(DECLINE OF THE EAST DEPT.: Though Speer fleered and mocked at the very thought of a book 2/5 of which was Ah! Sweet Idiocy! possessing any balance, we here present a gesture in that direction: Joe Kennedy's two-part history of New York area fandom at a time almost matching Laney's selected time span. The first installment is from JoKe's own Green Thoughts #2; the second, from the Insurgent issue of Spacewarp, #42.)

New York Fan History

Part 1: Before the Bomb

by Joe Kennedy

(Part 1, from Green Thoughts #2 by Joe Kennedy )

In the summer of 1943, the golden age for fantasy dealers had not yet dawned. One could still pick up a complete set of Munsey Famous Fantastic Mysteries in New York's Midtown Magazine shop, at two for a quarter -- a price which was considered outrageous.

Fandom lived between issues of Le Zombie, in which the Cosmic Circle fracas was always good for a sterling Pong sortie or two. Out in Brooklyn, Julius Unger was dumping Fantasy Fiction Field into the mails regularly; Dunkelberger was mimeographing it on yellow second sheets. From England came Futurian War Digest, which J. Michael Rosenblum was mimeographing on any paper stock slightly heavier than bathroom tissue. Connor and Robinson had taken over Tucker's Fanewscard, a compact and logical method of circulating fan tidings rapidly, which, although it had no less than four imitators in 1944, has become quite extinct today.
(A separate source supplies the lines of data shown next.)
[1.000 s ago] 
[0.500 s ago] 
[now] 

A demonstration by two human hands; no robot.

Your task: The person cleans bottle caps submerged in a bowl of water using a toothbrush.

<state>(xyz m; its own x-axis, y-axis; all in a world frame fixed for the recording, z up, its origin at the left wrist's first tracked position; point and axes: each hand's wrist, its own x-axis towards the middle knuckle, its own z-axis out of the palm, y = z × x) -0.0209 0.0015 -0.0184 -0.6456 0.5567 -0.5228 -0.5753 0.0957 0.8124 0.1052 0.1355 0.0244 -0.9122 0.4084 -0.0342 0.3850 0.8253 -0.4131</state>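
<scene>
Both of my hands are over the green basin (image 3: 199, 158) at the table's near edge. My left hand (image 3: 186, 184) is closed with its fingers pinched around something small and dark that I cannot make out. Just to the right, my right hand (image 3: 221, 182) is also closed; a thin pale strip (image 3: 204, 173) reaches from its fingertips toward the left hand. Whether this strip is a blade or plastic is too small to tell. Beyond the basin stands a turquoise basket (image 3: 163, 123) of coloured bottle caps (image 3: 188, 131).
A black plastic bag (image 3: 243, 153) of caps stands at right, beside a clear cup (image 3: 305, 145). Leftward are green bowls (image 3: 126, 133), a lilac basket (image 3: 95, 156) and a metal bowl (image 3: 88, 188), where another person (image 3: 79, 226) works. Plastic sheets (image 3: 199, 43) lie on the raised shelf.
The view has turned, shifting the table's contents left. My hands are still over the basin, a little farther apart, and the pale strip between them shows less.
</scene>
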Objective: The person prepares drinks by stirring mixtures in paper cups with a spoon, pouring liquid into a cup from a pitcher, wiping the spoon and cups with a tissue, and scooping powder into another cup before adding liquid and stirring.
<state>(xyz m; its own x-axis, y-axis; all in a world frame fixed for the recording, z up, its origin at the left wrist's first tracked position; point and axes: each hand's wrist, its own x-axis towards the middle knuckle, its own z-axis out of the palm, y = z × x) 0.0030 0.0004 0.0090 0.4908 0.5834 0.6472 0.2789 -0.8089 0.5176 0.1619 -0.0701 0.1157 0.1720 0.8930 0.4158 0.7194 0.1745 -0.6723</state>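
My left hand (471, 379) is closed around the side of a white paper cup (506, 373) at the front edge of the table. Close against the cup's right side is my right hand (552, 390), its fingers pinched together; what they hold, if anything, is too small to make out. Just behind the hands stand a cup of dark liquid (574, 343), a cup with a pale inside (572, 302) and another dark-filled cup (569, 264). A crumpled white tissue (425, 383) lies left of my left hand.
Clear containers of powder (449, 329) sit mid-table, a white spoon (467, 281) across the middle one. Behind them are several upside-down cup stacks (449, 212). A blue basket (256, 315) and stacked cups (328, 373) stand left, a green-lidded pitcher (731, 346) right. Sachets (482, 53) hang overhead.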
FAPA was riding high, despite the draft and all the wartime shortages: mailings were thick and the waiting list was long. To join FAPA was one of my highest ambitions, but to a very new fan like me the prospects for doing this were extremely slim. It seemed that FAPA members never quit and rarely died.

To a neofan in '43, science fiction fandom was awe-inspiring -- a land, as Moskowitz once put it, where every man could be king and every other man his servant; a dazzling microcosm where an Indiana paranoiac could proclaim, "We are those whom Wells called the star-begotten." -- and find a few people who'd take him seriously.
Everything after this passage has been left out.